AA: I'm Avi Arditti with Rosanne Skirble, and this week on Wordmaster: new standards for English learners in American public schools.
RS: One in nine public school students is a non-native English speaker; in twenty years, it could be one in four. The largest percentage speak Spanish. The next largest, at just four percent, speak Vietnamese. Students bring a long list of languages to America's classrooms. But there is no national policy about how to teach English.
AA: We learned all this from our guest. Kathleen Leos is an assistant deputy secretary of Education, in the Office of English Language Acquisition. She says the states face new requirements under the Bush administration's federal education law, passed by Congress in two thousand one. Not only do they have to develop English language proficiency standards, they have to link them to academic content standards in reading, math, science and social studies.
KATHLEEN LEOS: "Non-English speaking students are held to the same targets in academic achievement and expectation as native speakers. However, there's different approaches and different ways to get there.
"I think it's important to remember that you don't take a content test until the third grade. Most of the non-English speaking students in this country come into classrooms kindergarten and first grade. So they're learning the language with new academic language, not just social and communicative skills."
AA: "What about for students who come in later? Are they given more time to learn?"
KATHLEEN LEOS: "A student that's considered a recent arrival or newly arrived to the U.S. public schools, doesn't take a content test until after the second year of being in a classroom to learn language. And so even though after the first year they may take a math test, none of the scores are included in the new accountability system until after the second year. So there's a lot more flexibility that's given than what was originally intended in the law."
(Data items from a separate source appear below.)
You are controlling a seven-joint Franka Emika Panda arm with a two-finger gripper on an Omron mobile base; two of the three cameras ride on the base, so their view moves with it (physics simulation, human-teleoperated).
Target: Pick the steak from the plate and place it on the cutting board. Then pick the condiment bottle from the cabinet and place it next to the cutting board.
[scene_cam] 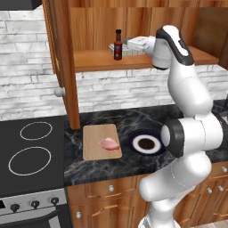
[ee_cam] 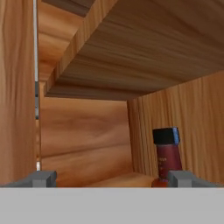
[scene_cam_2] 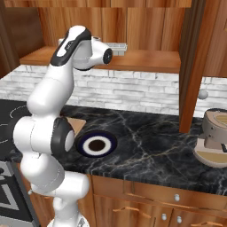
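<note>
On the dark table (scene_cam: 111, 167) near the robot there is one cutting board (scene_cam: 95, 147), made of light wood. One steak (scene_cam: 109, 144) lies flat on the cutting board, close to its right edge. Just to the right of the board sits one round plate (scene_cam: 133, 143) with a dark blue rim. The plate and the board are side by side with a small gap. There is no food on the plate.

To the left of the table is a black stove top (scene_cam: 26, 151) with two white rings drawn on it. At the far right of the table, in the right base view, stands one tan, round kitchen machine (scene_cam_2: 215, 137).

Behind the table is a wall of pale bricks (scene_cam: 26, 84). Above it hangs the cabinet (scene_cam: 67, 62), made of red-brown wood, with one shelf (scene_cam: 95, 61) inside.

One condiment bottle (scene_cam: 118, 45) stands up straight on that shelf. It is dark with a black cap and a red label.

The white arm reaches up to the shelf, and the hand (ee_cam: 111, 178) is inside the cabinet, level with the bottle. The two fingers (ee_cam: 43, 178) are spread wide apart. Nothing is held in the hand. In the hand view the bottle stands just behind the right finger, off to the side and not in the middle of the gap. I cannot tell if that finger touches the bottle.
</note>
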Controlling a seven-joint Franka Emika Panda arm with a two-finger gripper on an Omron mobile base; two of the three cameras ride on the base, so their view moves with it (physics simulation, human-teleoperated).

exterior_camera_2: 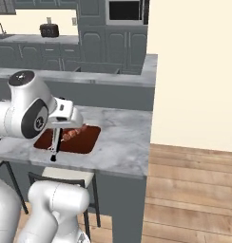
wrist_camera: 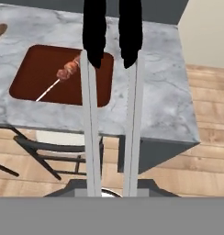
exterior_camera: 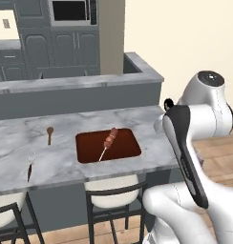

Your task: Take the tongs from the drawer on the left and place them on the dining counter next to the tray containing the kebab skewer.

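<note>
Marbled dining counter (exterior_camera: 66, 157) runs across my left base cam w/ the raised dark ledge (exterior_camera: 75, 95) behind it; grey cabinets and a microwave (exterior_camera: 70, 10) sit further back at 12 o'clock. On the slab I see the tray (exterior_camera: 90, 152), reddish-brown, w/ the kebab skewer (exterior_camera: 108, 143) lying diagonally inside, meat end toward 1 o'clock. At approx 9 o'clock from the tray a wooden spoon (exterior_camera: 49, 134) lies on the marble, and a brown-handled fork (exterior_camera: 30, 164) sits nearer the front edge at 8 o'clock; both well apart from the tray. Two stools (exterior_camera: 111, 195) stand under the counter's near edge. In the right base cam my gripper (exterior_camera_2: 56, 133) hangs over the tray's near side w/ the tongs (exterior_camera_2: 55, 144) pointing down from it, dark tip lowest. Hand cam shows the tongs (wrist_camera: 113, 114) as two silvery arms running up the frame to dark tips, held above the counter just at 3 o'clock of the tray, not touching the marble as far as I can tell. Jaws look closed down on the tongs' handle end, though the pads themselves are hidden at the bottom of that view. Wood floor (exterior_camera_2: 194, 190) shows past the counter's end.
</note>
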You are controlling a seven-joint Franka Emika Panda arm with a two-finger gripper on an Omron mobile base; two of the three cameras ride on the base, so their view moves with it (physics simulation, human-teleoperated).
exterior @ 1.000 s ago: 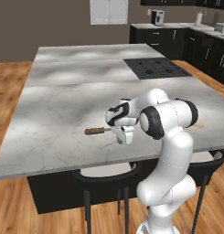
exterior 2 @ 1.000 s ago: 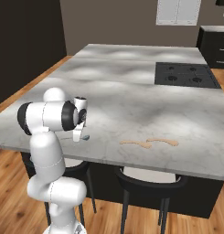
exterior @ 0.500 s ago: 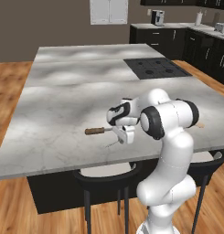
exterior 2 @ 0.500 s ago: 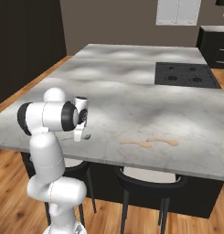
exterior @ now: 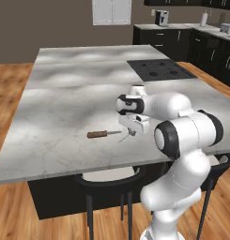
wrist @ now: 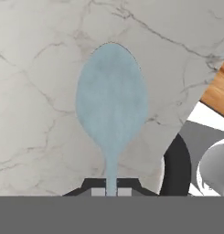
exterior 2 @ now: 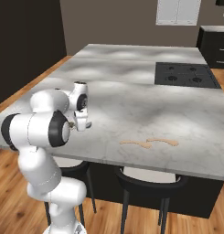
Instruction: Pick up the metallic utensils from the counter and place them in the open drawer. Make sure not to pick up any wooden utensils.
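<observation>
Room: a rendered kitchen with wood floor, dark cabinets and a big marbled counter [exterior: 65, 93] carrying a black cooktop [exterior: 159, 69].
Left base view: the gripper [exterior: 131, 131] hangs low over the counter's near part, just right of the knife [exterior: 106, 134]. The knife lies flat, brown handle to the left, blade pointing at the gripper, its long axis running along the near edge.
Right base view: the gripper [exterior 2: 80, 124] sits close to the near left corner; two pale wooden utensils [exterior 2: 150, 142] lie well apart to its right, near the front edge, and are to be left alone.
Hand view: the spoon [wrist: 111, 107] fills the middle, bowl away from the camera, its slim handle running straight down between the fingertips [wrist: 98, 192].
Jaws: pinched narrow on the spoon's handle.
Spoon's place: in the grip, over the counter edge, stool and floor showing beside it.
Coming move: carry the spoon, long axis in line with the hand, to the drawer; I cannot place it.
</observation>
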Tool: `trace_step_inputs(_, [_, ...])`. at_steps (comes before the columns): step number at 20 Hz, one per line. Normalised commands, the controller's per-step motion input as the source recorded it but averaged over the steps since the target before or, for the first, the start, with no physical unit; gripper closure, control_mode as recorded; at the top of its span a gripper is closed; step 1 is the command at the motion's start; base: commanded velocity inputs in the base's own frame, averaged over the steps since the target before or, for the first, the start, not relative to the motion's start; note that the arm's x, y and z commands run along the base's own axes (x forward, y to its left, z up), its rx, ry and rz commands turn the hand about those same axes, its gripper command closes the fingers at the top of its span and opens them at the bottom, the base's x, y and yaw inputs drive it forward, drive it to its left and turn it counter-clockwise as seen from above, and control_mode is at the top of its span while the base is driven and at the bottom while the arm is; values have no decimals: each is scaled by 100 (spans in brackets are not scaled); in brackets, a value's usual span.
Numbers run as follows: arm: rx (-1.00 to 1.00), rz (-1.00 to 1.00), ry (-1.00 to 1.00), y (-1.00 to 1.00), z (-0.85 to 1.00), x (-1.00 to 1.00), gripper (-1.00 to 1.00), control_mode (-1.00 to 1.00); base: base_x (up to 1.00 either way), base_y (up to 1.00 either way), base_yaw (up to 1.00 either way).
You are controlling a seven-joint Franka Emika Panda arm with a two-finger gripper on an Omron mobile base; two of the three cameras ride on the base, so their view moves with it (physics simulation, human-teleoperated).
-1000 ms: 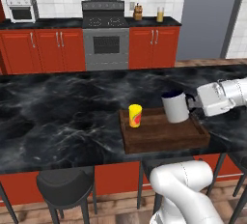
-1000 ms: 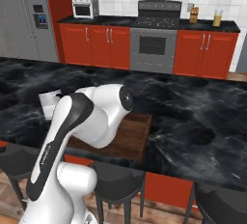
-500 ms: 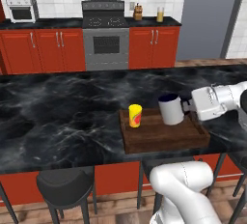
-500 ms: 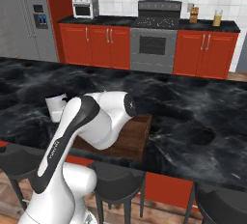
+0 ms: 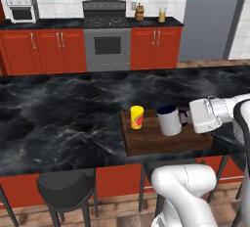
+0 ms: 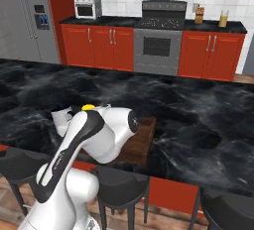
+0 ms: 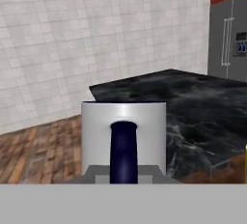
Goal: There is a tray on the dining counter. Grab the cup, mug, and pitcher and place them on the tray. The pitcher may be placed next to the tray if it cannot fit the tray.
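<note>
Presently: gripper (image 5: 187,117) clamped on the dark handle of the mug (image 5: 169,121), held upright over the tray (image 5: 146,142) beside the cup (image 5: 136,117).

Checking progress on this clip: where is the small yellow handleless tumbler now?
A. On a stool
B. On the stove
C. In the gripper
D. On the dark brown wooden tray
D: the small yellow handleless tumbler stands upright on the dark brown wooden tray, left of the grey mug.
</note>
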Motion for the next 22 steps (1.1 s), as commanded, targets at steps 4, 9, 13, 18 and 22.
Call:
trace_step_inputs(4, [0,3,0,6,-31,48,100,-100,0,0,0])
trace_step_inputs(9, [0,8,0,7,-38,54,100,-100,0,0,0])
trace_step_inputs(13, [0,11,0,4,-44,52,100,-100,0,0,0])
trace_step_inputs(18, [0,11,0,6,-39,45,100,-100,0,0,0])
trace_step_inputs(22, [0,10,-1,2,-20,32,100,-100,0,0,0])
AA: "That was because there was some pushback from the states, wasn't there?"
KATHLEEN LEOS: "No, it was because the research -- we've been working with researchers, oh, since I first got here. And what we've been trying to do is figure out together what is it that is reasonable assessment aligned to your new content standards. What I think a lot of people heard for a while is a lot of either misinformation, misunderstanding and what I call complaining based on information that was not out there fast enough."
RS: "In the meantime, what's happening around the country, how do -- "
KATHLEEN LEOS: "Well, what's happening is what has been happening for thirty years -- not a lot. There are 'pockets of brilliance' that go on around the country. There are lot of schools that are doing really, really good things with non-English speaking students. But what I've described is a new comprehensive system that's systemic and systematic. And it takes time to develop and get that all the way down into the classroom. We're probably about halfway there.
"The next focus, the next big push and drive out of the door is this aligned instruction -- I mean curriculum, with aligned instructional strategies. Along with that will be money for professional development and retraining of teachers."
RS: "How would you see this developing in a classroom?"
KATHLEEN LEOS: "Over the next five years, what will happen is with the new aligned curriculum and the new research-based strategies that are now being published right now -- they just went to the publishers November twenty-first -- is that teachers will have the tools that they need to approach multiple languages in classrooms.
"And some of the approaches that are important for teachers to be able to use -- and this is what the science, you're going to hear this in about a month as the books are being published. The approach for not only in the language development but especially for pre-literacy and literacy skills are the same that are being used from the National Reading Panel for monolingual English-speaking students, which is development of sound.
"The discrete articulation of sound is extremely important for non-English speakers. And what does that mean? Well, that's phonics and phonemic awareness, embedded with vocabulary. Lots of literature in the classroom, so that students are familiar in content -- vocabulary out of context isn't going to make a lot of sense. And structured in what we call explicit instruction. Our children are not used to being taught explicitly in classrooms. That's a different kind of teaching philosophy that kids will pick it up because they're interested, and that's just absolutely not true."
RS: Kathleen Leos is assistant deputy secretary of Education, in the Office of English Language Acquisition.
AA: She tells us there's no interest in threatening to withhold federal education money if states do not follow the new standards -- at least not yet, she says.